Cohere, founded in 2019, is differentiating itself in the AI race by training models and building products for businesses instead of consumers, and focusing on security and privacy.

This month, the company made its North platform available for wide release. The software can access a company’s internal data to draft documents and reports, and can be used to build AI agents to complete repetitive administrative tasks.

The company raised US$500-million just last year at a US$5.5-billion valuation. Rivals OpenAI and Anthropic, however, are reportedly worth hundreds of billions of dollars.

“I don’t spend a lot of time thinking about that,” Cohere co-founder Nick Frosst said Thursday. “I spend a lot more time thinking about the technology we’re building.”

The economics for Cohere are different than its competitors, he added.

OpenAI, Anthropic and others have consumer-facing chatbots that require large amounts of money to operate. Cohere’s business customers, in contrast, pay for their own computation costs or run models on their own infrastructure.

“We’re able to add a ton of value for their business, and also be a sustainable business model for us. Some of the consumer applications have a pretty hard time doing that,” Mr. Frosst said.

The company has a path to profitability, Mr. Frosst said, but he declined to offer specifics. Cohere has also hired Francois Chadwick, a former Uber Technologies Inc. executive, as its chief financial officer.

Dr. Pineau starts in September and will be based in Montreal, where Cohere recently announced plans to open an office and partnered with Mila, one of the country’s AI research hubs.
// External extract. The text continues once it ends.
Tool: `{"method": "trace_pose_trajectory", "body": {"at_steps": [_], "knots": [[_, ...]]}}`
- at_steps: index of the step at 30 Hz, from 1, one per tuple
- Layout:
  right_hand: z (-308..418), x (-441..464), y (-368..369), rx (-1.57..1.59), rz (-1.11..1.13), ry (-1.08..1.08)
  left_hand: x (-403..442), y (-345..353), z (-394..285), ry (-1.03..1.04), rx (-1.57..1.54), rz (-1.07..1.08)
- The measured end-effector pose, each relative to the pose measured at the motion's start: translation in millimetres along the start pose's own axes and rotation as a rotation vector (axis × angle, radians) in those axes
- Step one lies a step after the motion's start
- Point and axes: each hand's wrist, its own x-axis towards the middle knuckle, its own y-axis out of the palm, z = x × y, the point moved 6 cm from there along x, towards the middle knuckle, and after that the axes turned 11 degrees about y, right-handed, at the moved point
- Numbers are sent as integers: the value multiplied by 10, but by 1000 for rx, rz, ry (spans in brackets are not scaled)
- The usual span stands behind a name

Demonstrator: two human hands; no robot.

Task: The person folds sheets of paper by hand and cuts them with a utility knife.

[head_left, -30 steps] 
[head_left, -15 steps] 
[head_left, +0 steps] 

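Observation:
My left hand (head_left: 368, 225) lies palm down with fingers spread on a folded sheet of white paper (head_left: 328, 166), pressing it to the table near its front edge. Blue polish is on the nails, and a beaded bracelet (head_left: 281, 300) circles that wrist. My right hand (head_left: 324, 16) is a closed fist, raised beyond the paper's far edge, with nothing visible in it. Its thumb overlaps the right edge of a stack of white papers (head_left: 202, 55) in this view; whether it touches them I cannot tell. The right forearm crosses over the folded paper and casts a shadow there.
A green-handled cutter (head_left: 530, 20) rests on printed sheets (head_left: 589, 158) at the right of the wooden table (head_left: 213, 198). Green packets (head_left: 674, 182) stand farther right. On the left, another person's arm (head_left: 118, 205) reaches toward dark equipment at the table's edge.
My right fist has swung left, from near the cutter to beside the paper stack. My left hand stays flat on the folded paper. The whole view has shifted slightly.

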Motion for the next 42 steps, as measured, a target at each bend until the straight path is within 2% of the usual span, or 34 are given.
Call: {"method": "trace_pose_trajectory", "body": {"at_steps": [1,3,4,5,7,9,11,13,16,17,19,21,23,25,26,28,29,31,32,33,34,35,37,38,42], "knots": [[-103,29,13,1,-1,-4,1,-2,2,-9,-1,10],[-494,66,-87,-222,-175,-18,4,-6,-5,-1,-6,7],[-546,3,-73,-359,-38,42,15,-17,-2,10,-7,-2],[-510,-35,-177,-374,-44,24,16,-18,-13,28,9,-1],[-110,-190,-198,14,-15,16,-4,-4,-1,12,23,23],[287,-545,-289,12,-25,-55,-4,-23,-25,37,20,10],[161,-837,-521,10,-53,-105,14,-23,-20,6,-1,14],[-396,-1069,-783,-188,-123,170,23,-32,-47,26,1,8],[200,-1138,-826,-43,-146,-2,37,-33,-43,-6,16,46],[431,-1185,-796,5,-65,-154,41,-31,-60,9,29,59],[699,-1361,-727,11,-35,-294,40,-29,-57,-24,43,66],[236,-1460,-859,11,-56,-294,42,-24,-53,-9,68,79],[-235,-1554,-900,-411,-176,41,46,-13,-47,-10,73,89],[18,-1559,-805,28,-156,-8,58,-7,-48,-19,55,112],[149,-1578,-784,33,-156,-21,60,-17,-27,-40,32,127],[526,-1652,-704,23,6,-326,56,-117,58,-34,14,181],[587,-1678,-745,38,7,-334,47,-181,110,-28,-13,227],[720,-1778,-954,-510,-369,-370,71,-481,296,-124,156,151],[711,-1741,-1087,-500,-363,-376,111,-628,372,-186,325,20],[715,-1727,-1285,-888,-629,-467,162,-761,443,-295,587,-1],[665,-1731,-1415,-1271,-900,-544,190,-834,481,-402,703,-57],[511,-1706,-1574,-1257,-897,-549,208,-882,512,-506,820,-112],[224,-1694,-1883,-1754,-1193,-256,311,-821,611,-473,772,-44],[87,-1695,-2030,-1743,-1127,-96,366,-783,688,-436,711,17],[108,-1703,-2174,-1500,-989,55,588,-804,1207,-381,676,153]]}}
She will also oversee Cohere Labs, the research arm focused on core scientific issues related to the technology. (Sara Hooker, who previously headed the lab, announced her departure earlier this week.)

At Meta, Dr. Pineau led the Facebook parent company’s Fundamental AI Research lab, which worked on the open-source Llama large language models.

Her hiring in 2017 was part of a wave of Canadian AI talent getting snapped up by American tech firms, including Sanja Fidler, who leads Nvidia’s Toronto research lab.

Dr. Pineau’s departure from Meta in May coincided with a push from founder Mark Zuckerberg to spend hundreds of millions of dollars courting top researchers to join the company to pursue artificial general intelligence, or AGI, which refers to systems that are as smart as humans.

“This isn’t a vote of protest against AGI,” Dr. Pineau said Thursday. “I’m interested in real solutions, rather than a lot of talk and the hype.”

She received many job offers after leaving Meta, she said, and she chose Cohere because of its focus on responsible AI deployment and in order to be part of a smaller, more agile team.

Dr. Pineau suggested to La Presse in July that she was also not comfortable with the American tech industry’s shift to support U.S. President Donald Trump.

She was more circumspect on Thursday.

“I was at Meta for eight years or so through various political cycles,” she said. “It was a combination of just feeling like I was done with the cycle there, and looking for opportunities.”

She said there are several fundamental research problems she hopes to tackle at Cohere, including how to evaluate the performance of AI agents and how these tools interact with one another.